--- START ---

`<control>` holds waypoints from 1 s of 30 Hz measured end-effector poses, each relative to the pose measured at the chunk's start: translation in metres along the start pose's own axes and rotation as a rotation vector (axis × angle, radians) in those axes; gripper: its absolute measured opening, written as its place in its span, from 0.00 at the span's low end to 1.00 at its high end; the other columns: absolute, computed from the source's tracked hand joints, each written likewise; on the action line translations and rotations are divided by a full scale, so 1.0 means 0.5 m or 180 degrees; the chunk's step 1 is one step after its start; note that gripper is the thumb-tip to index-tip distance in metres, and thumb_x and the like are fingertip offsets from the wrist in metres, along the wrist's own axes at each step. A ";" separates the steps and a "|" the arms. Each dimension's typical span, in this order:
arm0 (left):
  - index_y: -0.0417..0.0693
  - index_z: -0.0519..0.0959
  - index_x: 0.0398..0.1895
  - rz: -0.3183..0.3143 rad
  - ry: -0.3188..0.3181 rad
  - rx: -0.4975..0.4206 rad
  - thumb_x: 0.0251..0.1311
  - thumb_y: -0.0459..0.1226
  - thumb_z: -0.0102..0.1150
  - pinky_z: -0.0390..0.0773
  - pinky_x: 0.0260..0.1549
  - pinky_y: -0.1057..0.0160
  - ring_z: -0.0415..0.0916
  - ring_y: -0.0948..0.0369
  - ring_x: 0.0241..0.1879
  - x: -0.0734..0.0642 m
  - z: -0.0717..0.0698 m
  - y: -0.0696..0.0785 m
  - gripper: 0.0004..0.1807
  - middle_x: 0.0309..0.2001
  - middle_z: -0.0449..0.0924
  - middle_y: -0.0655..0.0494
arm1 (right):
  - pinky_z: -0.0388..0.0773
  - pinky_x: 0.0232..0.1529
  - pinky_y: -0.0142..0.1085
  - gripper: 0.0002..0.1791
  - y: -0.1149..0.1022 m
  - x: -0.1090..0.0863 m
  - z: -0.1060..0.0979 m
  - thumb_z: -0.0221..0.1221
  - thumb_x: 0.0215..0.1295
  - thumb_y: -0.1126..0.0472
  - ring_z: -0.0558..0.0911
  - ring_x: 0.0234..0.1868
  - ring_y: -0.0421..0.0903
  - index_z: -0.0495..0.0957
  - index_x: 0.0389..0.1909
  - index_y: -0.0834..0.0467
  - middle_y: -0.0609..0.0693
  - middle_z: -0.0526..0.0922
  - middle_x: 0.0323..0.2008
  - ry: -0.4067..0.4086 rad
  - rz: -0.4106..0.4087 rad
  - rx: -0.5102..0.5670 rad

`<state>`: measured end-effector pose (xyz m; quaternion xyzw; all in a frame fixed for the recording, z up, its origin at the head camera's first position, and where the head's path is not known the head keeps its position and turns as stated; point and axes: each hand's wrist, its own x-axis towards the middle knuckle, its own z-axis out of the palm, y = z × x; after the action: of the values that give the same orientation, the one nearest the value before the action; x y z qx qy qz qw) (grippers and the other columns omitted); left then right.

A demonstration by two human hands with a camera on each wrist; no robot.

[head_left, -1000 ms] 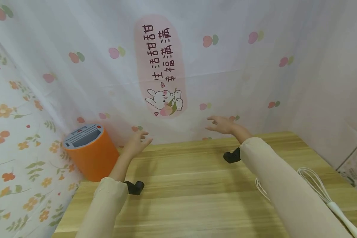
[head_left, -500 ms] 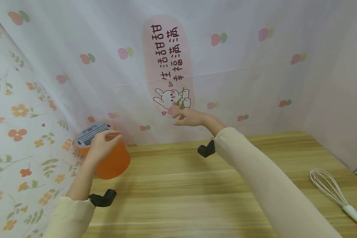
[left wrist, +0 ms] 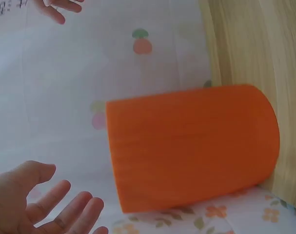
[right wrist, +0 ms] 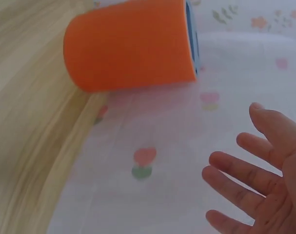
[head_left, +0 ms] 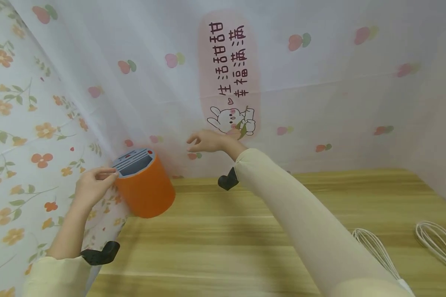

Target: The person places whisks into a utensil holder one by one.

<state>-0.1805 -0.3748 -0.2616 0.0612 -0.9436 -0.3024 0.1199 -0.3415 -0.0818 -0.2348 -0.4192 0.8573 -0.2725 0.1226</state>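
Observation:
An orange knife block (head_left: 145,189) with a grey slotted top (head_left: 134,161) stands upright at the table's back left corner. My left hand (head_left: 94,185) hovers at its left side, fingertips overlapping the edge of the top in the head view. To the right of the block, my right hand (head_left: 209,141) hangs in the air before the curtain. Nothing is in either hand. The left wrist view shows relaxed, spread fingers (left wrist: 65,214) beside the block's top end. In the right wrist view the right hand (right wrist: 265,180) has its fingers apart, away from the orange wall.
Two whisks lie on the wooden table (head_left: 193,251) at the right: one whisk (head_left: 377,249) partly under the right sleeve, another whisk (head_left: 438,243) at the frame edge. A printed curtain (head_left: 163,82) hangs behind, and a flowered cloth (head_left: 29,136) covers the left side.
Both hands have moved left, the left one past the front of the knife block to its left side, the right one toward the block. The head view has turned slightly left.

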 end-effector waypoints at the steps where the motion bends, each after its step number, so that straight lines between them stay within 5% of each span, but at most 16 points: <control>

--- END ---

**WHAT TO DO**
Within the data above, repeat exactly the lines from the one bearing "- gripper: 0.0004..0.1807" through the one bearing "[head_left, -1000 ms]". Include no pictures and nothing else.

**OUTPUT OF THE TASK**
  - gripper: 0.0004..0.1807
  - middle_x: 0.0309..0.2001
  - middle_z: -0.0449..0.0924
  - middle_y: -0.0655..0.0494
arm1 (right):
  - pinky_z: -0.0388..0.0773
  - pinky_x: 0.0232..0.1529
  - pinky_y: -0.0142..0.1085
  - gripper: 0.0002..0.1791
  - y: -0.1149..0.1022 m
  - x: -0.1090..0.0863 m
  - z: -0.1060..0.0979 m
  - thumb_z: -0.0221..0.1221
  - thumb_x: 0.0215..0.1295
  - thumb_y: -0.1126..0.0472
  - ring_z: -0.0558..0.0911
  - ring_x: 0.0234..0.1868
  - ring_y: -0.0421..0.0903
  - index_z: -0.0495..0.0957
  - index_x: 0.0389..0.1909
  - index_y: -0.0834..0.0467
  - middle_y: -0.0609..0.0693
  - middle_z: -0.0526..0.0922
  - middle_x: 0.0323..0.2008
  - ry: -0.4067..0.4086 rad
  - rz: -0.4106..0.4087 rad
  - rx: -0.5102..0.5670 rad

`<state>`: measured end-effector pose (xyz m; quaternion xyzw; all in a frame fixed for the recording, z up, its origin at the head camera's first position, and where the head's path is not known the head keeps its position and turns as stated; point and axes: each hand's wrist, its own x-axis towards the middle knuckle, its own z-axis out of the palm, y = z × x; after the action: of the values that give the same orientation, the one nearest the value before the action; x y z qx qy qz qw) (grippers and the other columns omitted); left then right.

A demonstration by two human hands with a camera on each wrist; no robot.

[head_left, -1000 ms] 

Nothing remains to be added to this answer.